Las balaustradas estaban adornadas con urnas y estatuillas, y los toldos
protegían del sol muchas ventanas. Las campanas de las torres de media docena
de iglesias se suspendían como cestos de hierro forjado por encima de las
techumbres de tejas semicirculares de tonalidades rosáceas, y en lo más alto de
la pequeña metrópoli, en línea con un baluarte y con un faro al final del
malecón, se alzaba la torre circular de una fortificación desde cuyas almenas
apuntaba un cañón como la aguja rota de una brújula. En el asta ondeaba una
bandera tricolor. Esbeltos troncos de palmeras elevaban hermosas matas de
limpios verdores. Una espuma de enredaderas y de hibiscos desbordaba los muros.
Por encima de la ciudad crecía en forma de cono un bosque tropical que recubría
la escarpada y cóncava falda de un volcán desde cuya cumbre desmochada subía en
espiral un lánguido gallardete de humo de color gris azulado.
“Es lo último que pinté en las Antillas”,
dijo Mademoiselle Berthe mientras cerraba las contraventanas, “no está mal del
todo.”
Cuando se
marchó, observé el cuadro con más detenimiento. En un ángulo, la firma estaba
esmeradamente escrita con tinta: B. de Rennes, 1902, y en el otro, para
mi repentino sobresalto: Fort de Plessis, Le Mouillage et la Salpetrière,
Saint-Jacques des Alisés. Afuera, se oía el chirrido intermitente de las
cigarras, y una flecha de luz solar que se había colado en aquella fresca
oscuridad clausurada proyectó un rayo luminoso a través de las torres y las
estatuas de Plessis. Al tiempo que caía dormido entre vagas conjeturas sobre
aquella pequeña y misteriosa ciudad, la trayectoria de aquella flecha se había
elevado hasta el cono humeante del volcán Salpetrière.

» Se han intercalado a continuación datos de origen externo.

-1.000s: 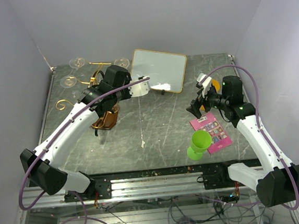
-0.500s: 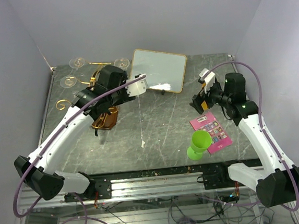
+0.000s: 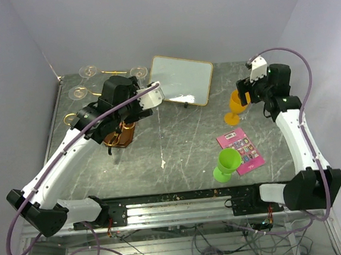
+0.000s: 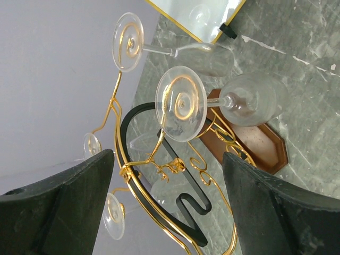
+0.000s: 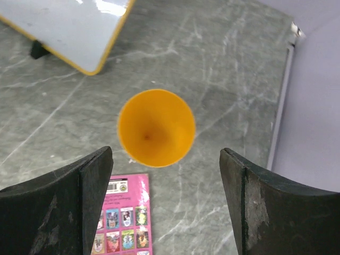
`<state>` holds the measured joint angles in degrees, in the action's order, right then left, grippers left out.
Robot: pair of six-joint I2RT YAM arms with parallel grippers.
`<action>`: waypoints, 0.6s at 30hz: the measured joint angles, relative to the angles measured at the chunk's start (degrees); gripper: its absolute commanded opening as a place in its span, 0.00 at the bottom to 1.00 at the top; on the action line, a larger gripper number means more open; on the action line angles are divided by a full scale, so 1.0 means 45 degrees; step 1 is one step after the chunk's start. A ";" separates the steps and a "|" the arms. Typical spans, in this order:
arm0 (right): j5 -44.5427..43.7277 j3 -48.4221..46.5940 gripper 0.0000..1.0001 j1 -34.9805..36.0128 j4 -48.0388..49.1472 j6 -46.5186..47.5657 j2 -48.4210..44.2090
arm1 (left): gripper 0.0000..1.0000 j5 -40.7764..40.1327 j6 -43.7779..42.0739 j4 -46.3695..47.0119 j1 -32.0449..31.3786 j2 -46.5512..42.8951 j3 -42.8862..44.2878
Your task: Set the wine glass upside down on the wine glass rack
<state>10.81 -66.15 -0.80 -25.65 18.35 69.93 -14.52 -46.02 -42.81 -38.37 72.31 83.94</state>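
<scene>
Wine glass (image 4: 249,98) hangs upside down on the wine glass rack (image 4: 154,164). Left gripper (image 4: 167,178) beside the rack and right gripper (image 5: 166,178) far from it are both wide open, empty.

Wine glass (image 4: 241,100): clear, inverted, foot up and bowl down. Its foot sits on a scrolled arm of the wine glass rack (image 4: 164,167), and the bowl hangs just over the base (image 4: 260,149). It lies straight ahead of the left tool (image 4: 167,155), between the two spread fingers in the wrist view and touching neither. Rack: thin gold wire with curled arms and a dark hoop at centre, upright on a brown wooden base on the table. It is directly in front of the tool.
</scene>
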 measured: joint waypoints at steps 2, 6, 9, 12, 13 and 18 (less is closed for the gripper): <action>-0.0185 -0.0408 0.76 -0.0408 -0.0117 -0.0136 0.0549 | 0.93 0.0000 0.0044 0.0015 0.0000 -0.0087 0.0000; -0.0316 -0.0845 0.69 -0.1044 -0.0442 -0.0253 0.1593 | 0.94 0.0000 0.0083 0.0039 0.0000 -0.0180 0.0000; -0.0291 -0.0971 0.65 -0.1248 -0.0724 -0.0287 0.2283 | 0.94 0.0000 0.0083 0.0049 0.0000 -0.0209 0.0000; -0.0228 -0.1015 0.60 -0.1297 -0.0957 -0.0301 0.2764 | 0.94 -0.0005 0.0087 0.0102 0.0000 -0.0228 0.0000; -0.0185 -0.1020 0.58 -0.1302 -0.1025 -0.0311 0.2919 | 0.94 -0.0005 0.0087 0.0126 0.0005 -0.0233 -0.0005; 0.0063 -0.1331 0.47 -0.1307 -0.1277 -0.0296 0.3429 | 0.94 -0.0015 0.0083 0.0146 0.0005 -0.0238 0.0000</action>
<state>11.09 -72.14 -6.68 -31.40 17.02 85.36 -14.59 -45.65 -42.15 -38.35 71.24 83.94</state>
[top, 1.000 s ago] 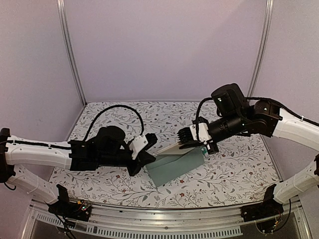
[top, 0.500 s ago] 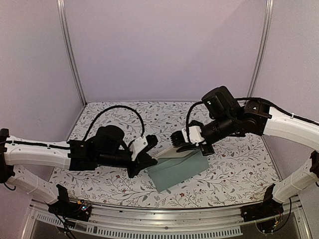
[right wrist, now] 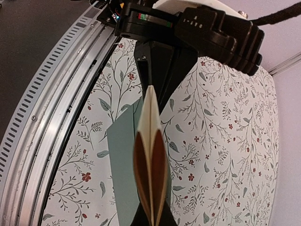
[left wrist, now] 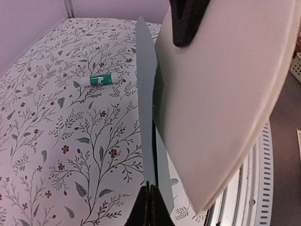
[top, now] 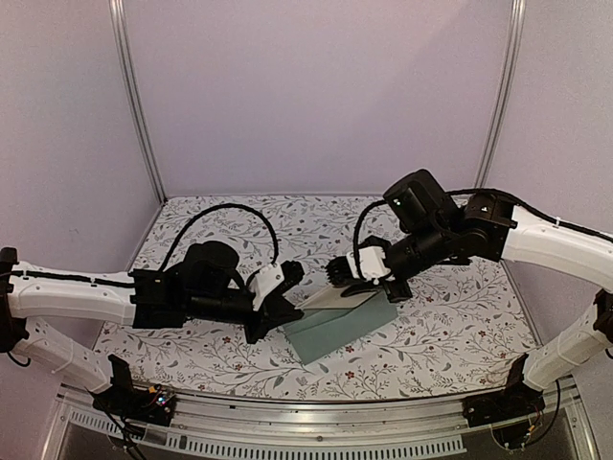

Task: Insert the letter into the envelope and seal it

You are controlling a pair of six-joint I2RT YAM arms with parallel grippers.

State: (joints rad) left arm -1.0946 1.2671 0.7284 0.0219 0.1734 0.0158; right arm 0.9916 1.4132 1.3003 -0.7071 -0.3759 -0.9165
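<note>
envelope (left wrist: pixel 145 84) mouth hidden | my left gripper (left wrist: pixel 150 202) pinches its edge | my right gripper (right wrist: pixel 151 207) clamps folded letter (right wrist: pixel 150 136) just beside it

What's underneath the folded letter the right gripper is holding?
The teal envelope, resting on the floral tablecloth. Whether any of the letter is inside its opening is hidden by the sheet itself.

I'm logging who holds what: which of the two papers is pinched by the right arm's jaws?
The cream, dark-bordered letter, seen edge-on between the jaws of the right gripper; the teal envelope is pinched by the left gripper instead.
</note>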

A lo largo de las dos semanas siguientes, no pasaba un día sin que visitase, al menos una vez, a Mademoiselle Berthe.
[1] De Rebus
Insularum Indiarum Occidentes quae Charaeibae vel Karaibi Dicuntur. Rev P.

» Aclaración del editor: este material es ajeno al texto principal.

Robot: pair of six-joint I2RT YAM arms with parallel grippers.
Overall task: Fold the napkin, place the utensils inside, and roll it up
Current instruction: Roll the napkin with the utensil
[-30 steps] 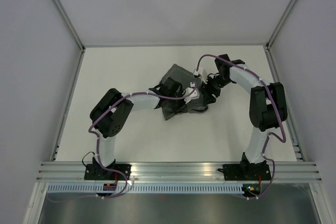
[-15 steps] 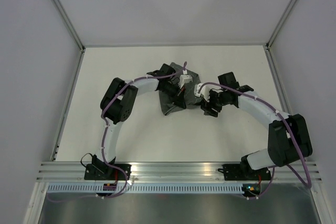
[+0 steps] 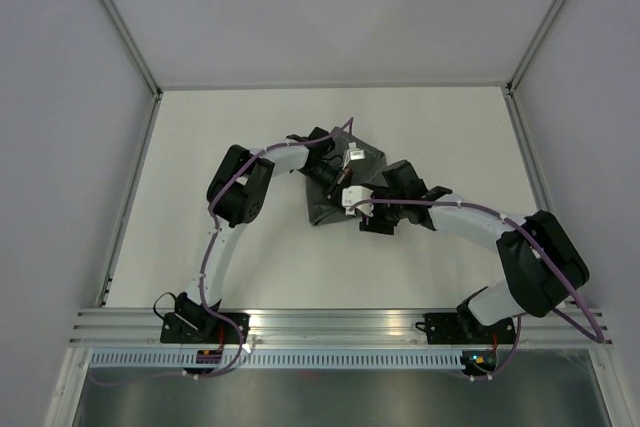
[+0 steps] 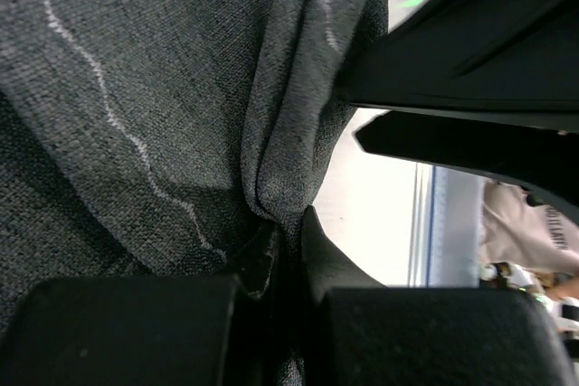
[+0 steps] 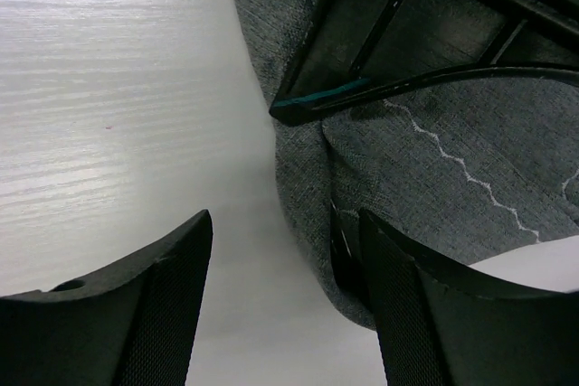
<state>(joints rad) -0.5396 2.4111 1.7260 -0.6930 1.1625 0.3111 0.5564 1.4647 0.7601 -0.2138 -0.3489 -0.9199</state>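
At the napkin (image 5: 434, 178) edge, my right tool (image 5: 285, 223) hangs apart over bare tabletop (image 5: 109, 88). My left tool (image 4: 288, 250) pinches a napkin fold.

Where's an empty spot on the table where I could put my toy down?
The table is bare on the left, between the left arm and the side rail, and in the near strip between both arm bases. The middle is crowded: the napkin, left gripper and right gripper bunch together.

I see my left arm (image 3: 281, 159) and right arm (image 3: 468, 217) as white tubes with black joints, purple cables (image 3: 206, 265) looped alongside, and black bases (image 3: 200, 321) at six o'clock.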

Heiron Zancarolus, O.S.F., 7 vols., Venecia, 1723. (N. del A.)
* “La Isla de Santiago, dotada
de tantos recursos, de tanta abundancia y de tanta hermosura, casi parece un
rincón del mismo Cielo, pero, a causa de las ímprobas y depravadas costumbres
de los isleños, por la jactancia, la lujuria y la glotonería no sólo de los
galos sino también de los negros, la Isla de Santiago ha de ser considerada, en
justicia, como la peor de todas las otras islas y precisamente por eso, en verdad,
como un rincón del Infierno”. (N. de la T.)
[2] El
mismo fenómeno tuvo lugar en Haití. (N. del A.)